What is being asked: Copy out the lines of the material that include the string "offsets".

--- --- ---

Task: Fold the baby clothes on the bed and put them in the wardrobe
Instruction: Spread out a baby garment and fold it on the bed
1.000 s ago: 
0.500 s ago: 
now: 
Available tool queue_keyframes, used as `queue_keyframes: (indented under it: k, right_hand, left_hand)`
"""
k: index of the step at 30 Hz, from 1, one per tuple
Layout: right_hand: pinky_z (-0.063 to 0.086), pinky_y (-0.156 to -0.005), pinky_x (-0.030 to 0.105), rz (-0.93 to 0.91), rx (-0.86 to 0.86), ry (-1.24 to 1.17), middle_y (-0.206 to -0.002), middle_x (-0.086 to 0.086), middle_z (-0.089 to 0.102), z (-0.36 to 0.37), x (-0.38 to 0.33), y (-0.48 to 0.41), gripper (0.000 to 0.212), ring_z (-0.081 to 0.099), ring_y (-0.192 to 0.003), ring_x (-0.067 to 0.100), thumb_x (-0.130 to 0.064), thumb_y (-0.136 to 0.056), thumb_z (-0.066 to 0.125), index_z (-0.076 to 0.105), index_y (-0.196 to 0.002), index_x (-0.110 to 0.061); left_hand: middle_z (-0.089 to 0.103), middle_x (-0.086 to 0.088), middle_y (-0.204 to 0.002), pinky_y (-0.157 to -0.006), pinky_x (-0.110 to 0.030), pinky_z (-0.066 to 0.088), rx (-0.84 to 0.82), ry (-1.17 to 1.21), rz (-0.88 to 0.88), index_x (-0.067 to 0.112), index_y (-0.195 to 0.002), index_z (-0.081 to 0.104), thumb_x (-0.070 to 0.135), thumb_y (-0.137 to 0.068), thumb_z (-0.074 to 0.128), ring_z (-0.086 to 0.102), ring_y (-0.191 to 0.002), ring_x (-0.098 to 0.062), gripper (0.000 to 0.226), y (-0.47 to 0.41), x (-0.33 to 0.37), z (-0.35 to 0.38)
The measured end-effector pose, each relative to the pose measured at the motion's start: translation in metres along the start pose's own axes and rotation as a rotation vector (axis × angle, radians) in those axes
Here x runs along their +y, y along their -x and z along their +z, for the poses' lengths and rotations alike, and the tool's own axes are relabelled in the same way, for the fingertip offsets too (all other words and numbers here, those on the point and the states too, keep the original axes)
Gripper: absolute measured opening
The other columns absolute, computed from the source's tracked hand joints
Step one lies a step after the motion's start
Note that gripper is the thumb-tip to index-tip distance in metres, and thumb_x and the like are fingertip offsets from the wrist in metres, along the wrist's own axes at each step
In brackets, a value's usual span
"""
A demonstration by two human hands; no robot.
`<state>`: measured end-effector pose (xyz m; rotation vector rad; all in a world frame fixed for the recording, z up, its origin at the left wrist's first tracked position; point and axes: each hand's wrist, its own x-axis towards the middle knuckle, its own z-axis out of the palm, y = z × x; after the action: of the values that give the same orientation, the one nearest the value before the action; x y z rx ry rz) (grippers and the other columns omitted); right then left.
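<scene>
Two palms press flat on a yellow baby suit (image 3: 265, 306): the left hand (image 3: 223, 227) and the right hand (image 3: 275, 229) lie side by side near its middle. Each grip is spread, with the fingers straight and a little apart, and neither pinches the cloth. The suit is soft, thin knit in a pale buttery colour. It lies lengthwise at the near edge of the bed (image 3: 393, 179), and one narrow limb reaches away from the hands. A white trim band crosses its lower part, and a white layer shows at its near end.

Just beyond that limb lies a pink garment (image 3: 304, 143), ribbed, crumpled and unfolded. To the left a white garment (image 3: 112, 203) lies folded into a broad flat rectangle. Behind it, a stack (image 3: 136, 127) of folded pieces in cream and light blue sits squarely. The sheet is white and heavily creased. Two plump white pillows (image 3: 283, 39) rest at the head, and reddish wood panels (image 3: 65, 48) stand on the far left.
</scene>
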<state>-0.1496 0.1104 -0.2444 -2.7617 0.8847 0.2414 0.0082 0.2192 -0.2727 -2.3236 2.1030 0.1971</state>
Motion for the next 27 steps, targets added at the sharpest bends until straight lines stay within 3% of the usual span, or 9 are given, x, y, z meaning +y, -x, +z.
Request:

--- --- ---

Reply:
Here x runs along their +y, y along their -x and z along their +z, for the poses' lengths and rotations alike, and the tool's own axes are relabelled in the same way, for the fingertip offsets too (all other words and numbers here, those on the point and the states too, keep the original axes)
Note that gripper is the thumb-tip to index-tip distance in metres, and thumb_x and the like are fingertip offsets from the wrist in metres, along the wrist's own axes at each step

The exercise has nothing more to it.